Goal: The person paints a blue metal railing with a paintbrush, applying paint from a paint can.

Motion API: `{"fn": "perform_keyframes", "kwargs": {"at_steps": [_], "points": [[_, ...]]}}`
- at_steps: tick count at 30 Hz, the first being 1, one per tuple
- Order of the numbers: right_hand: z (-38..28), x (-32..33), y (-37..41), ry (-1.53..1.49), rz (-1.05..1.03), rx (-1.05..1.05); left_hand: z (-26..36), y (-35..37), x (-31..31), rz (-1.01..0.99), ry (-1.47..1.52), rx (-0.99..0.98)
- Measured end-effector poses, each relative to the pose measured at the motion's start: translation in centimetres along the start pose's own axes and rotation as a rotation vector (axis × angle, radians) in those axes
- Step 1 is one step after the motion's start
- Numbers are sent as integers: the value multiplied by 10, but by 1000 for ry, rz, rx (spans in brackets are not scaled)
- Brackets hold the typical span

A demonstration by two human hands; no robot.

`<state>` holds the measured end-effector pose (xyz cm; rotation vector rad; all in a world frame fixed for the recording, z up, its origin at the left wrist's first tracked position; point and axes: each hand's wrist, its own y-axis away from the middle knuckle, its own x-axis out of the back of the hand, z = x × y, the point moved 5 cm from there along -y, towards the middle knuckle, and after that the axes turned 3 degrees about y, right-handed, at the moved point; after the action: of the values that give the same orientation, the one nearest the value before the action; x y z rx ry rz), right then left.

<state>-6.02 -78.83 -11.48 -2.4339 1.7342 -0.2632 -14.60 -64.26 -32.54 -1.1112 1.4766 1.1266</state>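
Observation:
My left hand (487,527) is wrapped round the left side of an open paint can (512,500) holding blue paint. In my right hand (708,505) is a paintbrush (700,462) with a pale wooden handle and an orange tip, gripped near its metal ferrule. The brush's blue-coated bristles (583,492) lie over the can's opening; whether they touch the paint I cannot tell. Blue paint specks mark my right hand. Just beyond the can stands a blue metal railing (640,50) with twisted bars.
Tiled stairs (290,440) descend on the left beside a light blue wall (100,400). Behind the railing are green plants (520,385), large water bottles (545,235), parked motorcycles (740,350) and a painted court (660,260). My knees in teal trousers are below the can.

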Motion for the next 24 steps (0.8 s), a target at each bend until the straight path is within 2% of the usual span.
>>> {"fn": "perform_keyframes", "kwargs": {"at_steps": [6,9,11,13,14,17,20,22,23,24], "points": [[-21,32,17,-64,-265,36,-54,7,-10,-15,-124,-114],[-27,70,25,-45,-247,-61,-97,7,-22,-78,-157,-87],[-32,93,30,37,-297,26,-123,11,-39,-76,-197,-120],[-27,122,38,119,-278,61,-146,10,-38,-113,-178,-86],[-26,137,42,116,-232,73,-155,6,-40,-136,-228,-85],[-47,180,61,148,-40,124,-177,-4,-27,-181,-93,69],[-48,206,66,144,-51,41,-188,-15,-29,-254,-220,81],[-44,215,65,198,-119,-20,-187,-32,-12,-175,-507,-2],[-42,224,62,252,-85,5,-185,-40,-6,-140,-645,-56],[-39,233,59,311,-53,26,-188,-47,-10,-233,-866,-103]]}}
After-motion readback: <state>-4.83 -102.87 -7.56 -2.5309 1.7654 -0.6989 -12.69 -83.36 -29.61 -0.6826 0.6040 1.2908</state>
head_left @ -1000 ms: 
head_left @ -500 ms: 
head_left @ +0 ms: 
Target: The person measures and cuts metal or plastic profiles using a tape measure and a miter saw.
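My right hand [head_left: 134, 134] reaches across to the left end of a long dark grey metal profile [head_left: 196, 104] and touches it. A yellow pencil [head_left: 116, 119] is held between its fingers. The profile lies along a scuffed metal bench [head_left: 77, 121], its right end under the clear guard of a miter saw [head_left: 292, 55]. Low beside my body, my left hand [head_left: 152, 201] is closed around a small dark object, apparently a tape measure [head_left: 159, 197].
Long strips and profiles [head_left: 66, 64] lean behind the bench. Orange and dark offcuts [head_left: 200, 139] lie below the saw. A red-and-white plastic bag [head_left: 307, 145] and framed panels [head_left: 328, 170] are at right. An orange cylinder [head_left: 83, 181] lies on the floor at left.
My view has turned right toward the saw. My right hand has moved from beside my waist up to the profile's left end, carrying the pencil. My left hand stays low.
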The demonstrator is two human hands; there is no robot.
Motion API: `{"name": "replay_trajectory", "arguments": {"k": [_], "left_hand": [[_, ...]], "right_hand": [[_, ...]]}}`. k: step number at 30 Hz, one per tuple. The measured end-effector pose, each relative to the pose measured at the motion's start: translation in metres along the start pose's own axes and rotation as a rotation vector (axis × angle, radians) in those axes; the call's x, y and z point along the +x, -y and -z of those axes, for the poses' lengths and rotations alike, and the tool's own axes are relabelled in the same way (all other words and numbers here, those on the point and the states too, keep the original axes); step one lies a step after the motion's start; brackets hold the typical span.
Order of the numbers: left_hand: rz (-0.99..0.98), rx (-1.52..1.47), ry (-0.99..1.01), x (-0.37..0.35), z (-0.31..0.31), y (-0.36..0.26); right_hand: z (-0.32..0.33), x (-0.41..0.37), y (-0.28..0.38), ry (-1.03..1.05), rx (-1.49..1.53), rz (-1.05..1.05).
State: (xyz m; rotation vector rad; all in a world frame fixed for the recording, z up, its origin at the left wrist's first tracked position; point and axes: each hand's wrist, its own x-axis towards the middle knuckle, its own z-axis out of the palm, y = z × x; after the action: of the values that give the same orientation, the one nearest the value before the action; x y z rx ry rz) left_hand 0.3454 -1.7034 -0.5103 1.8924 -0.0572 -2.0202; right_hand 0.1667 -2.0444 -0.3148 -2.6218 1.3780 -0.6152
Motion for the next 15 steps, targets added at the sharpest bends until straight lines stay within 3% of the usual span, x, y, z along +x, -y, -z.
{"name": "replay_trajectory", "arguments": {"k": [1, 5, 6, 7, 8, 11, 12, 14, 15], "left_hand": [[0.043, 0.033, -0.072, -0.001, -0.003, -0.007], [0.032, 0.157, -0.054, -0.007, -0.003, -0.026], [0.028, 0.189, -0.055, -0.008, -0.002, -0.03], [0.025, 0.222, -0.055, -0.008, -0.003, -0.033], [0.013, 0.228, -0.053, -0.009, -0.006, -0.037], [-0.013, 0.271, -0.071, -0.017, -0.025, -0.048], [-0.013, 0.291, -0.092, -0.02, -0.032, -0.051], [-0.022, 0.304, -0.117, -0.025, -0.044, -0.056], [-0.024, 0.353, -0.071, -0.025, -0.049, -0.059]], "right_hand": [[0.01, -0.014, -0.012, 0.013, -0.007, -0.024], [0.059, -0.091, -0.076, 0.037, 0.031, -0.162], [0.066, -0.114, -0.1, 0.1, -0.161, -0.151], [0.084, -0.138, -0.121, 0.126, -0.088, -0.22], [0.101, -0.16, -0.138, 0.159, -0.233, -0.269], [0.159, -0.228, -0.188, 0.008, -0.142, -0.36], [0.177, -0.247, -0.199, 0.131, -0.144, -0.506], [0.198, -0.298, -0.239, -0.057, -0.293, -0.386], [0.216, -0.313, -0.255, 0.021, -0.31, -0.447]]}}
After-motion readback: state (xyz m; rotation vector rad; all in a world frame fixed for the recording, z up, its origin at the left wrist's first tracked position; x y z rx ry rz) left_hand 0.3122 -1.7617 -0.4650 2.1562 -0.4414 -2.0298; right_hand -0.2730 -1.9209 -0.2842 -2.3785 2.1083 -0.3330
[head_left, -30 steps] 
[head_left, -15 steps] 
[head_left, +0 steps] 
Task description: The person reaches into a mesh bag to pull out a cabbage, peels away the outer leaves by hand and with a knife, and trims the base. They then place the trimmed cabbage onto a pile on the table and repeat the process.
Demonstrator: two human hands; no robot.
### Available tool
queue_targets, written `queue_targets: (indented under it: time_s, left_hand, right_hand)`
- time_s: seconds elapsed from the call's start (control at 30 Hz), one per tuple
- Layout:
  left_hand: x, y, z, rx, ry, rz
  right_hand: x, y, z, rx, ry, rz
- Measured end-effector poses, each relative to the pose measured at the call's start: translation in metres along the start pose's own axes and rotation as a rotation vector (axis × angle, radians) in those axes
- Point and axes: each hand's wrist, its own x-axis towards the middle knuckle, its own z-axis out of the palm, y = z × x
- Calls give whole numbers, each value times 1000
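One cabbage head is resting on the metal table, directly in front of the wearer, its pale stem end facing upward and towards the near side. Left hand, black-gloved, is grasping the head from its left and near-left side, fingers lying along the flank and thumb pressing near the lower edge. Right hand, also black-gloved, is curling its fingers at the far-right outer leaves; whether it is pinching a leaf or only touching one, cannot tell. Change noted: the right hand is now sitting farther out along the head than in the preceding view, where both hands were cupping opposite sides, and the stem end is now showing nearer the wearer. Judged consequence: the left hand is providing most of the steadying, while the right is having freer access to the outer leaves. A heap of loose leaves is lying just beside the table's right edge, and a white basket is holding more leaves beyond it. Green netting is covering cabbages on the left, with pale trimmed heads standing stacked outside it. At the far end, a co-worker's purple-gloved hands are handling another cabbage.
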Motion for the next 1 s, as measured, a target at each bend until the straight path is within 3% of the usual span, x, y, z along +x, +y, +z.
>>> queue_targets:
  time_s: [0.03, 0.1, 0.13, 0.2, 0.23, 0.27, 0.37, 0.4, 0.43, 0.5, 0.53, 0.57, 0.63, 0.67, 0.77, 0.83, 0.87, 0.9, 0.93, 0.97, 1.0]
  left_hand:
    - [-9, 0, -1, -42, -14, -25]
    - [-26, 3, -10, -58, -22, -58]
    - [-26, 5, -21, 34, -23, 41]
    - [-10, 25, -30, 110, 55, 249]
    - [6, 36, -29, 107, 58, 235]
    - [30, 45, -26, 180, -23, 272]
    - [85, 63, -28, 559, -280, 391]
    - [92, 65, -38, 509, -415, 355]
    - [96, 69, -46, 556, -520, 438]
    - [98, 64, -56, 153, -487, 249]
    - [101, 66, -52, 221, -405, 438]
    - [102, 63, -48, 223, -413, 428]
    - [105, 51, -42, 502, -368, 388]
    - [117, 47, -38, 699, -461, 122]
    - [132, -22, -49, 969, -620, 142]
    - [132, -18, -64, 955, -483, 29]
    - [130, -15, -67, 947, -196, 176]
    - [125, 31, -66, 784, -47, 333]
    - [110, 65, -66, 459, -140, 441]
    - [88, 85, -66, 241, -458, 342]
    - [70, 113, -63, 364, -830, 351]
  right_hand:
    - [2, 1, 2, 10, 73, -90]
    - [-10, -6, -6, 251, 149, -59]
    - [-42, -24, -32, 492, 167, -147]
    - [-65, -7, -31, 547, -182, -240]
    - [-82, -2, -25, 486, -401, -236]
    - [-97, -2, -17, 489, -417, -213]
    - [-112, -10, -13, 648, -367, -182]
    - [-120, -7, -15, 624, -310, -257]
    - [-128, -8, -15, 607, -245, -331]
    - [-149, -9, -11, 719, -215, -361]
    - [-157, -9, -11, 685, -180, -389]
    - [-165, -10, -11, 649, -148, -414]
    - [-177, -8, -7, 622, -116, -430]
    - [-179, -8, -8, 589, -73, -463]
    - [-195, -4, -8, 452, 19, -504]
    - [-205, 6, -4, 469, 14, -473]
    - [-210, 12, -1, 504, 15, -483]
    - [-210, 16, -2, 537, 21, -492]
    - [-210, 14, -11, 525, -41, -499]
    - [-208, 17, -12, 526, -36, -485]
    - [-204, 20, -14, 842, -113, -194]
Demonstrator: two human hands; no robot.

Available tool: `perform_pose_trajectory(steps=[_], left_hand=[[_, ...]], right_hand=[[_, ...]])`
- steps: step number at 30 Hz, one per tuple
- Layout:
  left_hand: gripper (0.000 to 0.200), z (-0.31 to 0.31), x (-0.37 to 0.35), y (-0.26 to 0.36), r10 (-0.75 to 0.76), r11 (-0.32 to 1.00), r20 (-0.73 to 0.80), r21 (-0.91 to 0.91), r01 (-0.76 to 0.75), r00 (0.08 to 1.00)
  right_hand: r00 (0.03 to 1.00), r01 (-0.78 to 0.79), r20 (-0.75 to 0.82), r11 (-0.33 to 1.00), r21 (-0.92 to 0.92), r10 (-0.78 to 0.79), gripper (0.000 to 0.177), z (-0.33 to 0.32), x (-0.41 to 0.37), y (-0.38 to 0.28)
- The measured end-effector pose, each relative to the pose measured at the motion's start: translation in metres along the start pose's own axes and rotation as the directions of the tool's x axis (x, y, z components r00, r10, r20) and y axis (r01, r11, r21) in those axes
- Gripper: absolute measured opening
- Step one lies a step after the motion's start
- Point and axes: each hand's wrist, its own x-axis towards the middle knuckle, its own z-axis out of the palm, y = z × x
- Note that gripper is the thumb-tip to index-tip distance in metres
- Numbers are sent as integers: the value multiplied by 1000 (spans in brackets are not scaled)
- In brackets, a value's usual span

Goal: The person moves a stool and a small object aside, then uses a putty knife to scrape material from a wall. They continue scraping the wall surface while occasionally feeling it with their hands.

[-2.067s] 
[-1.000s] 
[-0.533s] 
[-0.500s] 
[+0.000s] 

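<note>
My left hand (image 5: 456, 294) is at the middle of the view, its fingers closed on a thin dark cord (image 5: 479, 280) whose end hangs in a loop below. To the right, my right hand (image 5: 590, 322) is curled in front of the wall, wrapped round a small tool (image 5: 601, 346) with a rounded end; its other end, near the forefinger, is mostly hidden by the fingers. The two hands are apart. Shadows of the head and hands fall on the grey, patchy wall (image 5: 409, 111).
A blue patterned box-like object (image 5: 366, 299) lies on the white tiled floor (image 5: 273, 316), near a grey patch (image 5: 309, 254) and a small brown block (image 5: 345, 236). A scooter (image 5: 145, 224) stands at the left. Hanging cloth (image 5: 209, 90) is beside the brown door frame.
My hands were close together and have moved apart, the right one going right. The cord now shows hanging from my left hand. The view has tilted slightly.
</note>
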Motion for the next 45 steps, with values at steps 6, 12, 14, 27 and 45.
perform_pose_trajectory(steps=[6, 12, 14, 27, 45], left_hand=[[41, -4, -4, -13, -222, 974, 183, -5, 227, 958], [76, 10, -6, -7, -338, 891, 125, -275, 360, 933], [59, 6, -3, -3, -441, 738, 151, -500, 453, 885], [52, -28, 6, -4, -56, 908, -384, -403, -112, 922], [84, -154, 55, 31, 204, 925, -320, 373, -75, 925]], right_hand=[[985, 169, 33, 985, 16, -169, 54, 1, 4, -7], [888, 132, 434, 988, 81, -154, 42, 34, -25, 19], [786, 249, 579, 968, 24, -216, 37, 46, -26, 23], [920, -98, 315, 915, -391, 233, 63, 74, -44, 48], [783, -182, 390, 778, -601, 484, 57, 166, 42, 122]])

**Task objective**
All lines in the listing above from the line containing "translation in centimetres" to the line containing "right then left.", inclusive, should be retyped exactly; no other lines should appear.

**Response to the exercise**
- Measured end-effector poses, each relative to the pose measured at the motion's start: translation in centimetres along the start pose's own axes and rotation as a rotation vector (axis × angle, radians) in those axes
- Step 1 is one step after the motion's start
- Numbers are sent as integers: the value multiplied by 10, but by 1000 for ry, rz, rx (spans in brackets are not scaled)
- Brackets hold the typical span

A demonstration by two human hands; no robot.

`<state>` holds the measured end-effector pose (xyz cm; rotation vector rad; all in a world frame fixed for the recording, z up, its origin at the left wrist's first tracked position; point and axes: each hand's wrist, its own y-axis away from the middle knuckle, its own x-axis out of the back of the hand, z = x × y, the point moved 5 cm from there along -y, towards the middle knuckle, and after that the axes turned 3 degrees about y, right-handed, at the moved point; after the action: of the values that give the same orientation, the one nearest the value before the action; x y z rx ry rz), right then left.

No further output is required.